The 13 athletes are currently living in an altitude house at the Singapore Sports Institute (SSI), which simulates a high-altitude environment using compressors. The facility at the Singapore Sports Hub opened its doors early this month, and the canoeists first moved in on Oct 7. It has four rooms, and can house up to 16 people at one time.
Aside from training two to four times daily at the nearby Kallang Water Sports Centre, the athletes spend much of their free time in the altitude house, which is set to mimic the atmosphere at an elevation of around 2,500m and has oxygen levels of 15.6 per cent, compared to 20.9 per cent in the regular air that we breathe.

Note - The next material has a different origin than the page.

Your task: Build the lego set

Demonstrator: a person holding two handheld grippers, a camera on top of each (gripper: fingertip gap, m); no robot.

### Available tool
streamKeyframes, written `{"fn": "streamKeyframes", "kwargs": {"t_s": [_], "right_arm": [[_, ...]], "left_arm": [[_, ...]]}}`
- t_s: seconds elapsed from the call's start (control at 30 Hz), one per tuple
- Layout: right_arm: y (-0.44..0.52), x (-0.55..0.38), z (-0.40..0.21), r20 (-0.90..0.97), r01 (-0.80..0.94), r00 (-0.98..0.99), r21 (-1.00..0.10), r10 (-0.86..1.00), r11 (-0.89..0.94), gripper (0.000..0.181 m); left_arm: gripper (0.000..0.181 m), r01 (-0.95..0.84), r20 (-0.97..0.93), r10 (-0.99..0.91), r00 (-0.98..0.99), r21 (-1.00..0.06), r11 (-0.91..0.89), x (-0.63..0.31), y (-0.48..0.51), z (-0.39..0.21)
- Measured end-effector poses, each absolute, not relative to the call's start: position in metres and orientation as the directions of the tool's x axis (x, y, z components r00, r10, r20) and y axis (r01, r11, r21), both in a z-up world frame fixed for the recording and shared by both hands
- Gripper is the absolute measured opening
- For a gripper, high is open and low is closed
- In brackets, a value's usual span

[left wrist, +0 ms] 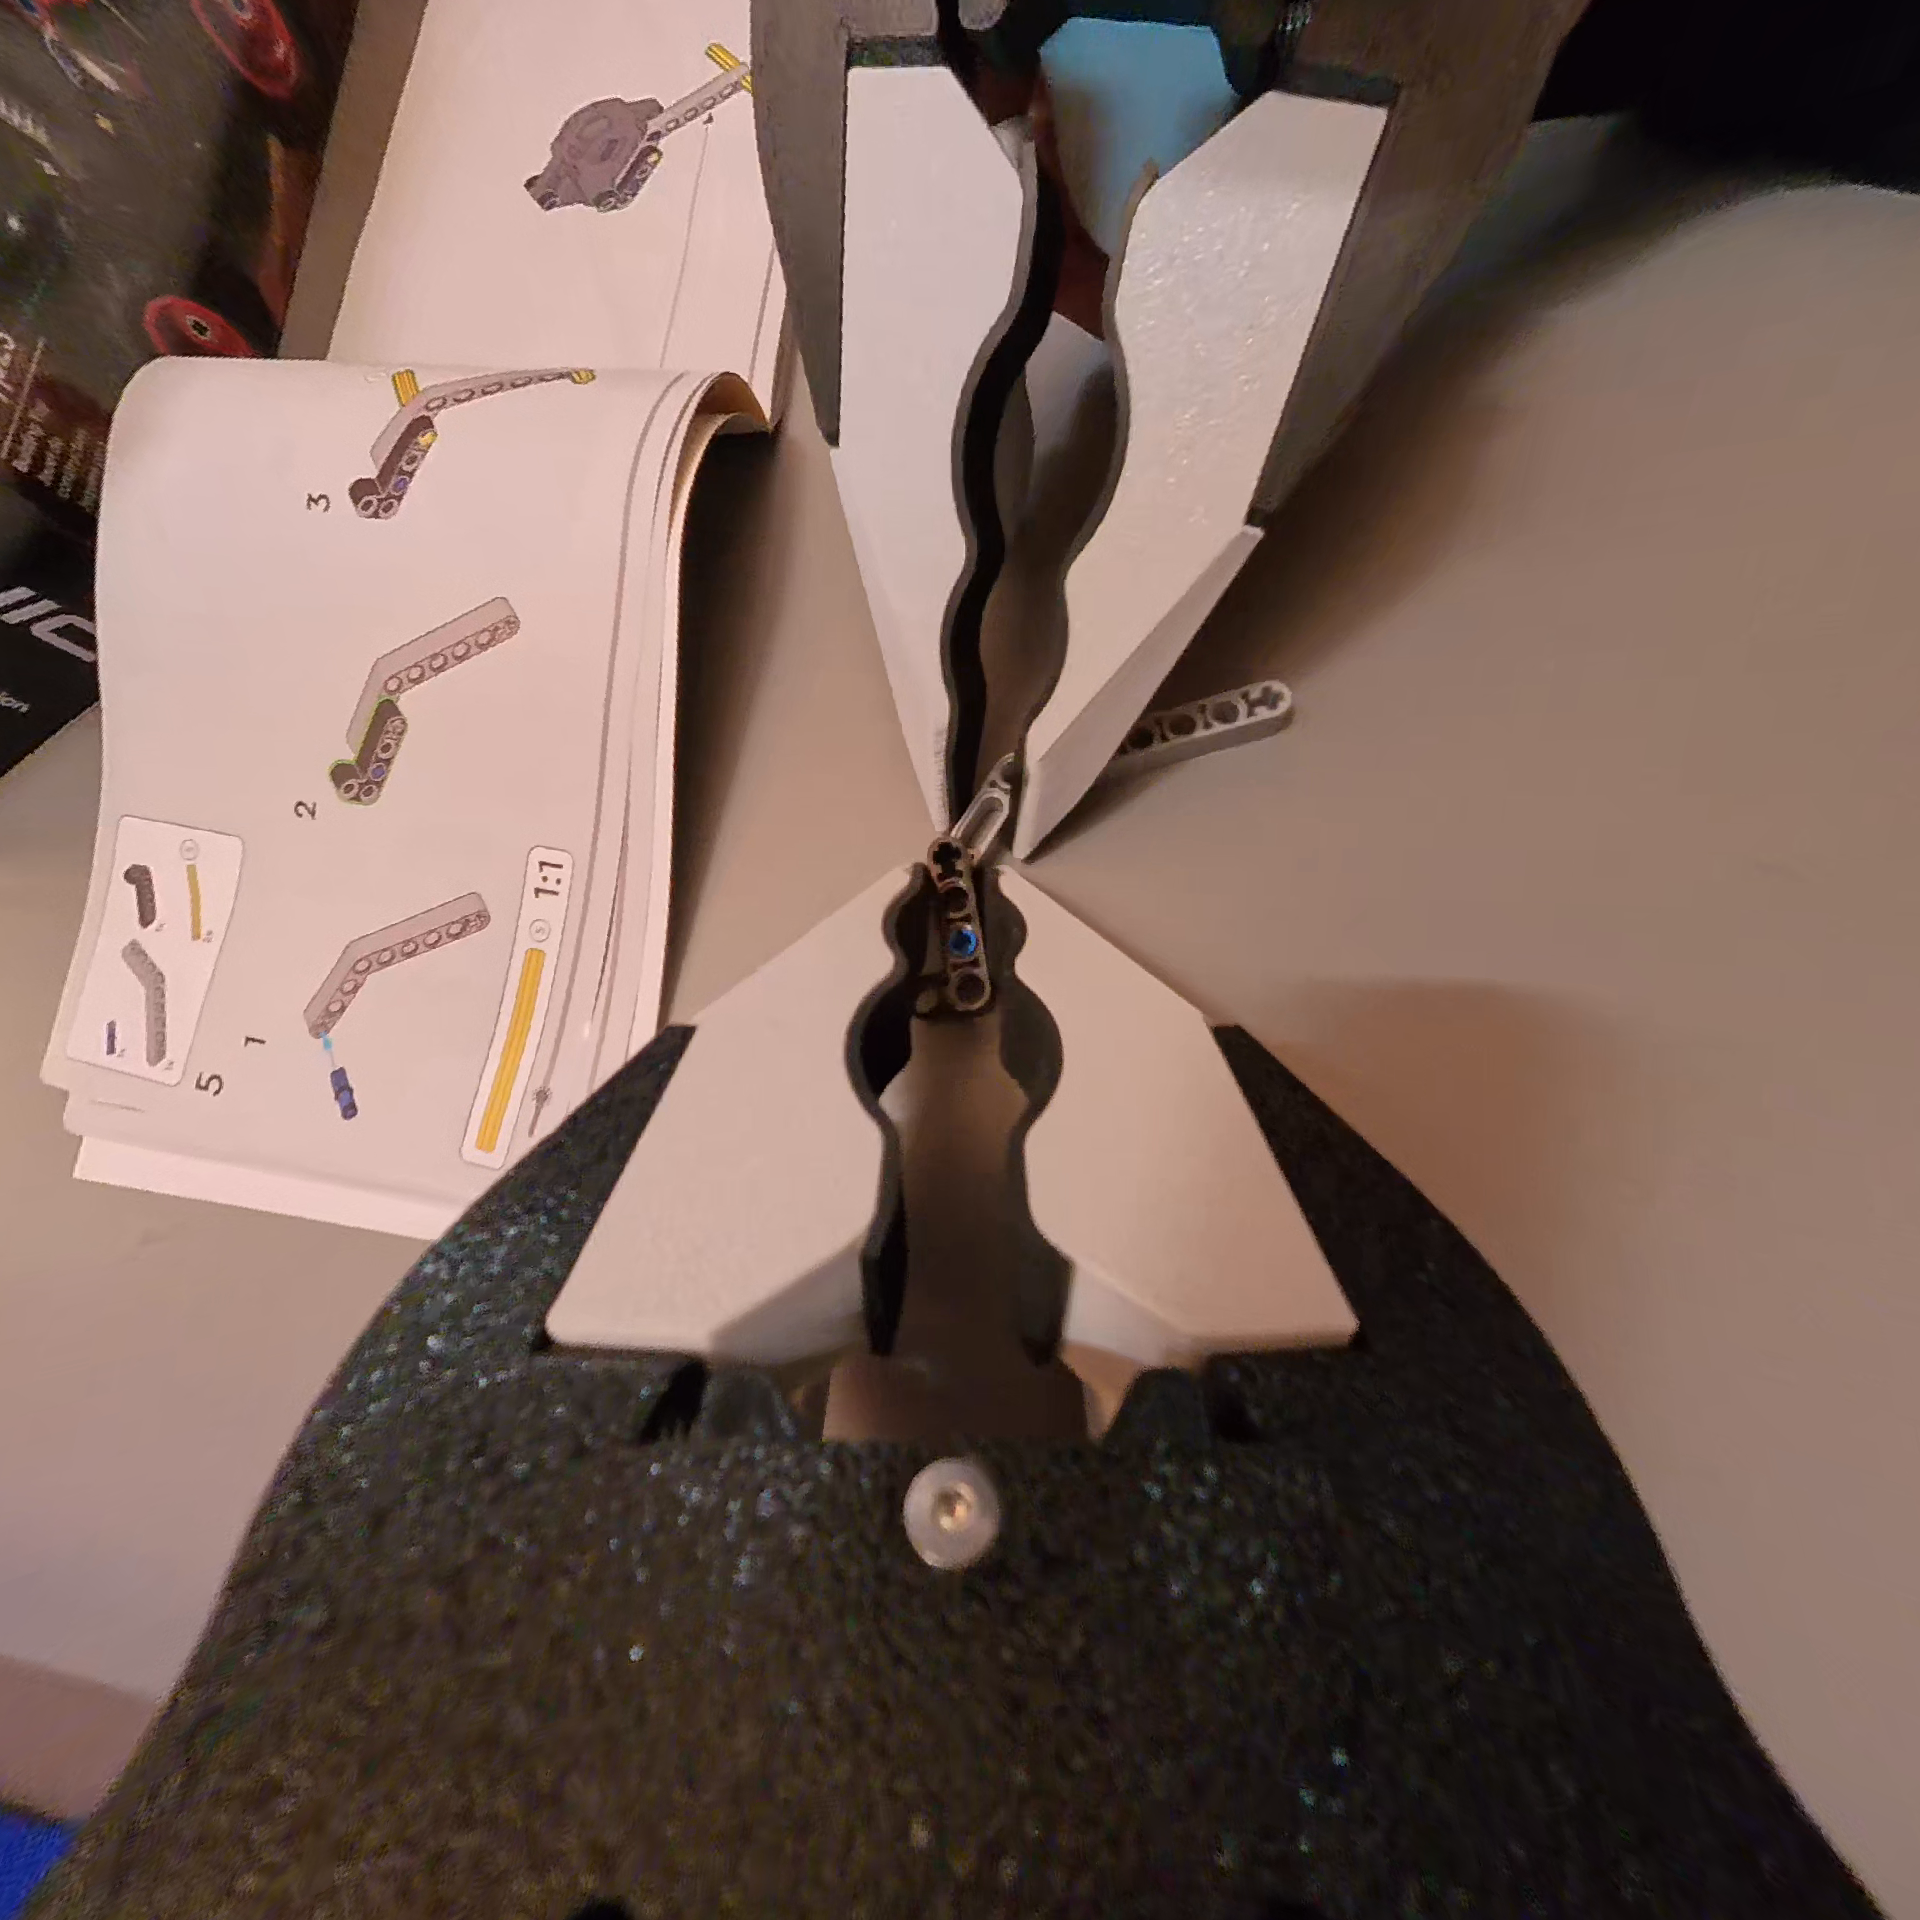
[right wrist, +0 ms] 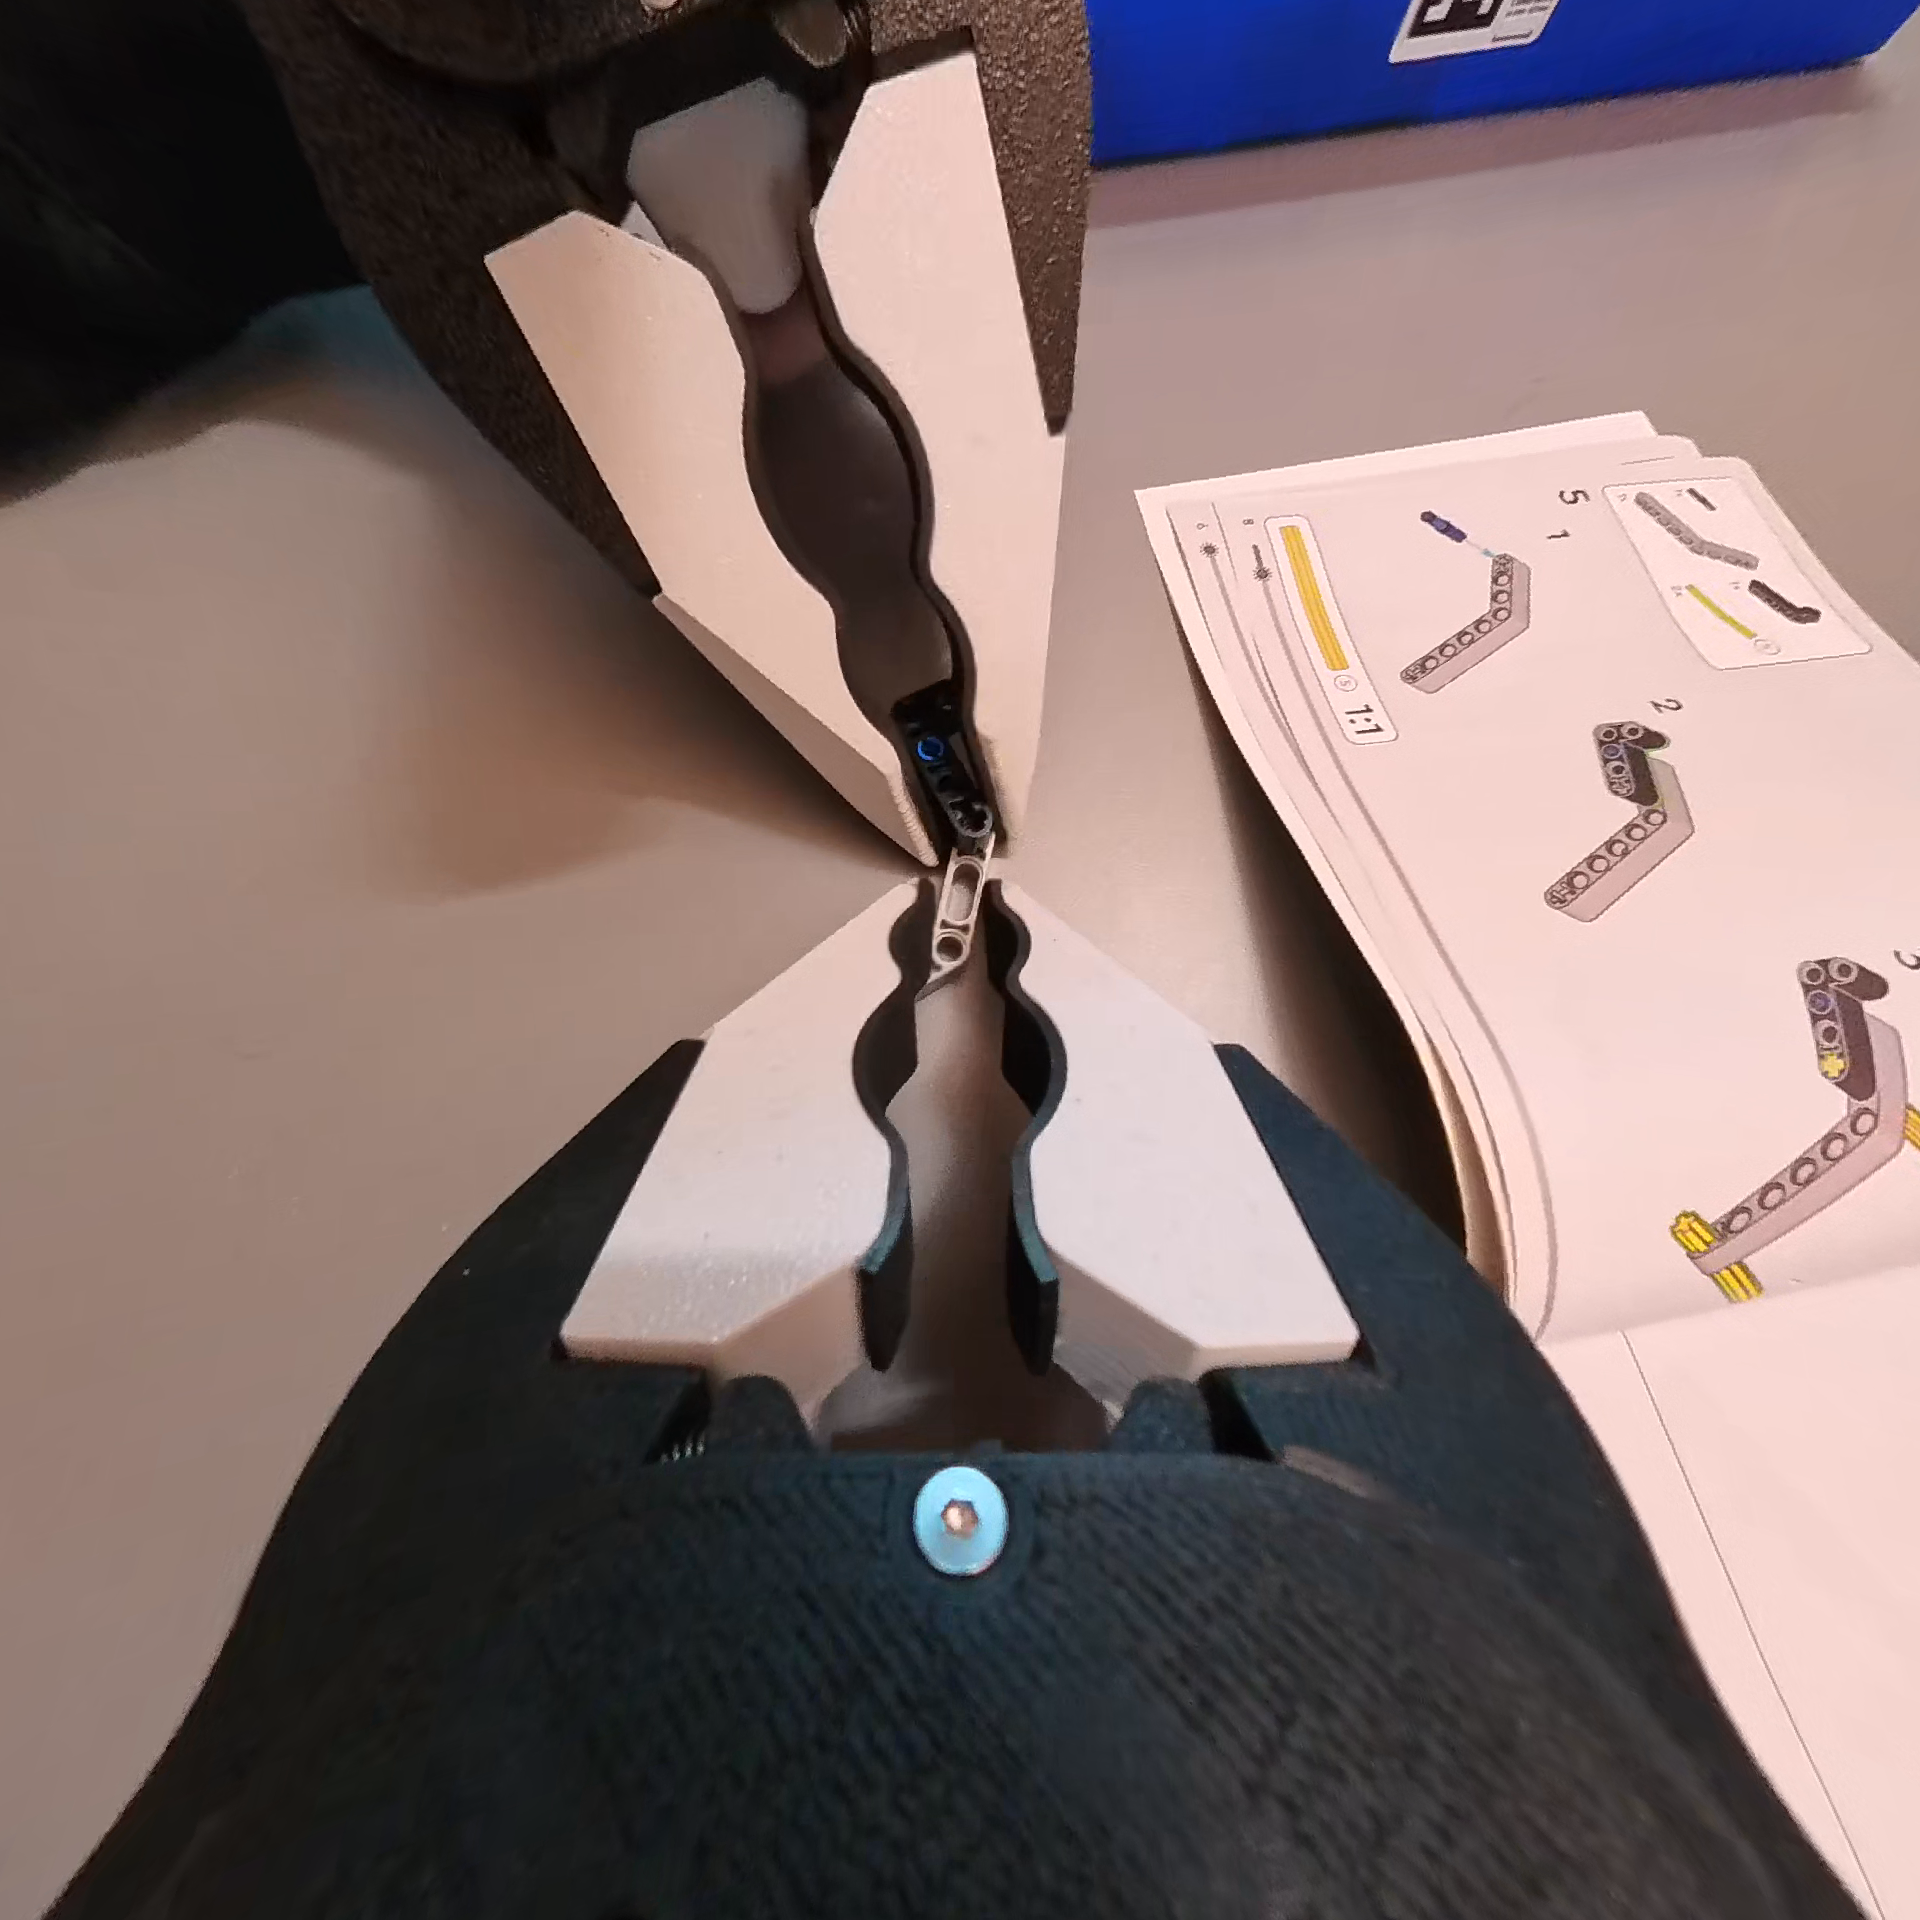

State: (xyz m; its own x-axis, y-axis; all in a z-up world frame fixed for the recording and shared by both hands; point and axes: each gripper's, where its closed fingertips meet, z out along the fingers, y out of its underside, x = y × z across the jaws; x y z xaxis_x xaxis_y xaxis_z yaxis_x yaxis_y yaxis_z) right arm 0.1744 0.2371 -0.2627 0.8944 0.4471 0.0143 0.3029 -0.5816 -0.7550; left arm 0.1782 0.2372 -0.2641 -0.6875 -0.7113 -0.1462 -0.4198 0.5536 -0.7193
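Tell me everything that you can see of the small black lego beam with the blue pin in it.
The black beam is a short, glossy plastic lift-arm with a row of round holes and a cross-shaped hole at its outer end. A blue pin sits in a middle hole. The left gripper is shut on it, above the table. Its cross-hole end meets the grey beam held by the right gripper.

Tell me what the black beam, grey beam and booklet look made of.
Black beam: moulded plastic, slight gloss, crisp holes. Grey beam: likewise plastic, smooth pale sheen. Booklet: printed paper, matte, its pages curling and stacked.
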Motion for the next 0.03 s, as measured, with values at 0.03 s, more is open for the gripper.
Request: {"fn": "streamKeyframes", "kwargs": {"t_s": [0.03], "right_arm": [[0.2373,0.1745,-0.2628,0.018,0.304,0.895,-0.755,0.446,-0.581,0.007]], "left_arm": [[0.007,-0.424,-0.144,-0.713,-0.686,-0.718,0.553,0.1780,0.2373,-0.2640]]}}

The canoeists are encouraged to clock 10 to 12 hours in the house daily to ensure maximum effectiveness.
Dr Frankie Tan, head of the SSI's Sports Science Centre, said this set-up allows the athletes to adopt a "live-high, train low" philosophy, which means athletes' training programme will not be disrupted, as some have to reduce their workload when training at high altitude.
He added: "There is an element of risk, but many of the top Asian countries will use the meet to try and qualify for the Olympics. So our athletes have nothing to lose, and they thought, 'Let's go all out'."
The canoeists will stay in the altitude house until they depart for Palembang on Nov 1.
An environmental chamber is also being built next to the altitude house. This new facility, which Dr Tan said will be ready soon, allows athletes to train at altitudes of up to 5,000m.
This high-tech set-up has already enticed top foreign athletes.
Dr Tan revealed that six German swimmers have already signed up to use the facility next March. Singapore cyclist Dinah Chan is also expected to live in the altitude house in December.
Suzanne Seah, a gold medallist at June's Singapore SEA Games, said: "So far it's been pretty good for me, although some of my team-mates said they had difficulty sleeping.
"Training wise, I can't say for sure it's down to the altitude house, but it seems much easier to hold top speed for a longer time, especially during the longer sets that we do."